那是个身形极其矮小的女童,头大身小,四肢却又短又粗,比例极不协调。一头黄发稀稀疏疏,好多处露出头皮,却扎着两个鲜红的蝴蝶结。待她抬起脸来,只见上半张脸皱纹布结,好似一位乡村老媪。下半张脸却还是孩童模样,长着一张豁口裂嘴,牙齿也是参差不齐。
我见她膝盖磕青了老大一块,问道:“可痛得厉害么?”
那女童却似见了鬼一样望着我,嘴皮上下抖索,许久才颤声道:“你……你为什么不笑我?”
我诧异道:“我为什么要笑你?”
那女童独眼瞪了我半天,才反手将那石壁上的眼珠扯下来,往另一只眼窝里一塞,尖声道:“你少他妈假惺惺了,要笑就笑吧。”
我哂了一声,道:“我笑你什么?笑你长得丑?说到丑,我倒也不输给你。再说了,长相是爹妈给的,要是自己有选,谁不愿意天生漂亮?”
异梦天女一双眼睛对准了我,眼珠却一个往斜上方,一个在眼眶里乱转。闻言似想起了什么,冷冷哼了一声:“那美梦倒长了一副好皮囊,一双眼睛光闪闪的,又有什么屁用?有眼无珠,活该陪人受苦!”
我听她话中之意,这位美梦神君也没作什么恶,竟然神形俱灭,镇于东海。于是少不得多嘴道:“依我看,仙子……”
她听到我这个称谓,全身忽然一颤,头也低了下去。
我继道:“……不妨将这法阵收了,让他二人团聚的好。好好一对有情人,只因些许口舌造业,便不得善终,实在可怜。”

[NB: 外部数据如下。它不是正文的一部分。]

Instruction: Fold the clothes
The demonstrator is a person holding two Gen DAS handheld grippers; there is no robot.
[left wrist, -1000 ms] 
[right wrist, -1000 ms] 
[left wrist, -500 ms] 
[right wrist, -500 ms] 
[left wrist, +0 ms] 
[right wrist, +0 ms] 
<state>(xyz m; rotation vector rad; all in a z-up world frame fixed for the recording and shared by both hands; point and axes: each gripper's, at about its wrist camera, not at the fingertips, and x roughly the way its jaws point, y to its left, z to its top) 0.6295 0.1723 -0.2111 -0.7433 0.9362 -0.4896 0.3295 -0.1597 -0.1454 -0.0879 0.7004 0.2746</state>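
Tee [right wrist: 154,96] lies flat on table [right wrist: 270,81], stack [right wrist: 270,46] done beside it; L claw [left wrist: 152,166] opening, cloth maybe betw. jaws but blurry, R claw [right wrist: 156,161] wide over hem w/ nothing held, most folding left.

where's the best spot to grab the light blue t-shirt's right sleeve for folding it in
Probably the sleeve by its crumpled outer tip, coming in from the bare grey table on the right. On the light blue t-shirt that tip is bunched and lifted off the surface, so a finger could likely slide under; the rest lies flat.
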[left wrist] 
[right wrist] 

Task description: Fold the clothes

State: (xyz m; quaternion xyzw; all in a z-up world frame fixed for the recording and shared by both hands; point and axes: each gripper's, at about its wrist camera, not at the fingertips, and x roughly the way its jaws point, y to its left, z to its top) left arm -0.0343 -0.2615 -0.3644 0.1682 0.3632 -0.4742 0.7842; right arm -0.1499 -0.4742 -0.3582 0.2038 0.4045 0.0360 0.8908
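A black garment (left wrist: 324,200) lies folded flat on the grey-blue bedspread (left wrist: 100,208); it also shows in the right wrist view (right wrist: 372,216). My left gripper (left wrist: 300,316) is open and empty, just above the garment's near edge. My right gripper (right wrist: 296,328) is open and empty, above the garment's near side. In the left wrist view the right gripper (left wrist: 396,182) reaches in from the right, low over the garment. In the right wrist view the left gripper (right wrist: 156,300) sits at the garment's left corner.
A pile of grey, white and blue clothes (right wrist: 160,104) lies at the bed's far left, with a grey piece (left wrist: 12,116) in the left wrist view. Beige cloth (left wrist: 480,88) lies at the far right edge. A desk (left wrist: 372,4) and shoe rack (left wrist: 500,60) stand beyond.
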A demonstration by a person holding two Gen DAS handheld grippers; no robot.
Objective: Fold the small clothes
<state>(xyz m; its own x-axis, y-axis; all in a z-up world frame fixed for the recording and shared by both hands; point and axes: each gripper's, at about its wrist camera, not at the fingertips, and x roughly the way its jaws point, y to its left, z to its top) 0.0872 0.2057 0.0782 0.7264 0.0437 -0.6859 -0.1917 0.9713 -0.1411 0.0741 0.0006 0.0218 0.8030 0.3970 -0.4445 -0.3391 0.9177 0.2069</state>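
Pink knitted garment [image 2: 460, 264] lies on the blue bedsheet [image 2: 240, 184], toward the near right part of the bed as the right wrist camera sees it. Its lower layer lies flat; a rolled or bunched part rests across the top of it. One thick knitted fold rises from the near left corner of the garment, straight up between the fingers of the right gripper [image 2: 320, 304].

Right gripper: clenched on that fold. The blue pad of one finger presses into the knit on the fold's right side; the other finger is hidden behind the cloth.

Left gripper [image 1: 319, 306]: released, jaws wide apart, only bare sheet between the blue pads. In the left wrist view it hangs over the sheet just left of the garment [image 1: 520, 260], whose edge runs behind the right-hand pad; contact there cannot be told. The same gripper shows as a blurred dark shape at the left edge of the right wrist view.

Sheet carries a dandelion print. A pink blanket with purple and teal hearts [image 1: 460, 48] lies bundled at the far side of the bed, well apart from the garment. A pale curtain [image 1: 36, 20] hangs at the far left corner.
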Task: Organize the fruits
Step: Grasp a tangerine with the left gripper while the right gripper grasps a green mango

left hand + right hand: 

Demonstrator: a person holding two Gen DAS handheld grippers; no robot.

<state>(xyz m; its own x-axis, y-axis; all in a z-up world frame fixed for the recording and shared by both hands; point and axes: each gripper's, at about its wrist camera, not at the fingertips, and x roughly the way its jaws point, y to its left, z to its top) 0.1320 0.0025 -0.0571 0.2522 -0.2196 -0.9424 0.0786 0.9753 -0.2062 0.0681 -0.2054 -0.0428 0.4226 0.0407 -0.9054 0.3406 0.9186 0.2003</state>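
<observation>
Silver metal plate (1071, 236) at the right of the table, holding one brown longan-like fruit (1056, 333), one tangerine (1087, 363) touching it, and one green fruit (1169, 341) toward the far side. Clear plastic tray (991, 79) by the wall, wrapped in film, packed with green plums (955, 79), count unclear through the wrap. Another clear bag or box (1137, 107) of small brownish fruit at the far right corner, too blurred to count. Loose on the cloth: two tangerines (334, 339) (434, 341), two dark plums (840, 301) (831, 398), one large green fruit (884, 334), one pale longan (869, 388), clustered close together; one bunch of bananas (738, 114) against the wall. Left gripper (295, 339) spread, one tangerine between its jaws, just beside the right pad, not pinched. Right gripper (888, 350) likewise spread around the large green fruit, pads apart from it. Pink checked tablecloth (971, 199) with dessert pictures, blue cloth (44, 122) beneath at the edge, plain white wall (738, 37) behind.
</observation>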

异梦天女立刻两眼竖起,叫道:“什么可怜?谁可怜了?他平日说我,我都忍了!可他说我一出生就害死了妈妈,我如何能够忍得?……我虽是个天生畸形儿,却和他们一样,都是妈妈的小孩子!他凭什么……又不是我想……”
我见她两只怪眼中泪水淌出,便不自觉伸出手替她擦拭。
异梦天女显然不习惯有人碰触,刚替她刮去一边眼泪,猛然便将我手腕打开。
突然之间,她动作停了下来,回身一把扣紧我的手,眼中泪水未干,已全是讶异之色:“……谁在你身上下了禁制”
我听她说得郑重,还道是灵台碎裂之故,遂道:“我从前是个道体,还有些微弱灵息。后来毁了,这才成了凡人。”
异梦天女五指在我手上越扣越紧,连连摇头,道:“不是,不是。你外面这具躯壳原本就是凡体,哪来的灵台、灵息?”
我乍闻奇事,不由一阵茫然:“敢问仙子,‘外面这具躯壳’……却是何意?”
异梦天女却不再应我,只顾摸索身上口袋,不知取了甚么法宝出来,往我掌心狠狠扎下。
我只觉灵魂根处煞然一痛,剥皮抽髓也不过如此。只见掌心处浮起一个发光透明的圆球,无数血珠、血点,从我伤口处逆流往上,在那圆球中消解、融合,漂浮不定。
异梦天女两眼发直,死死盯着那圆球,喃喃道:“果然是尸茧大法……原主与俑尸之间以血为引,命数相连。若不是误打误撞进了我这长生天,现在你已经老死化尘,再也无人窥知这奥秘了。是谁想让你默默无闻,跟这具俑尸一起死掉?”
我越听越一头雾水,奇道:“甚么一起死掉?……我已经死了么?”
异梦天女见我夹杂不清,顿时暴躁起来,跳起来直戳我的脑门:“蠢货!你身上被人裹了一层茧壳,自己不知道吗?不管是你这张脸……”她挥动粗短手指,使劲撕扯了一把我的脸皮,口中道:“还是皮肤骨头、五脏六腑,都是茧!都是假的!你真正的身体,被压在这下面啦!”
我情不自禁向自己身上看去,只见老朽如昔,诚然是我用惯的身体。这若不是我,那我又在何处?
异梦天女狠狠啐了一口,叫道:“你不信我,是不是?这法术名唤’尸茧大法’,施行极为不易。一是要以大法力完全压制本体,二是要向俑尸体内倾注活力,最要紧的一步,是要将血脉连接,使二者生死相连。施术之后,原主就彻彻底底被俑尸裹住,再也不得解脱了。因这法术太过阴邪,从前都是拿来当刑罚用的。试想你的仇人本来资质拔群,法术通天,你恨他恨得牙痒痒,忽然有一天,被你裹进一个茧壳里,却是个剑都拿不起的天残体。仇人咬牙隐忍五百年,含辛茹苦练了一身本领,拼了命来刺杀你,却被你小指头一勾,压得跪地磕头,淌血不已。那是何等快意!”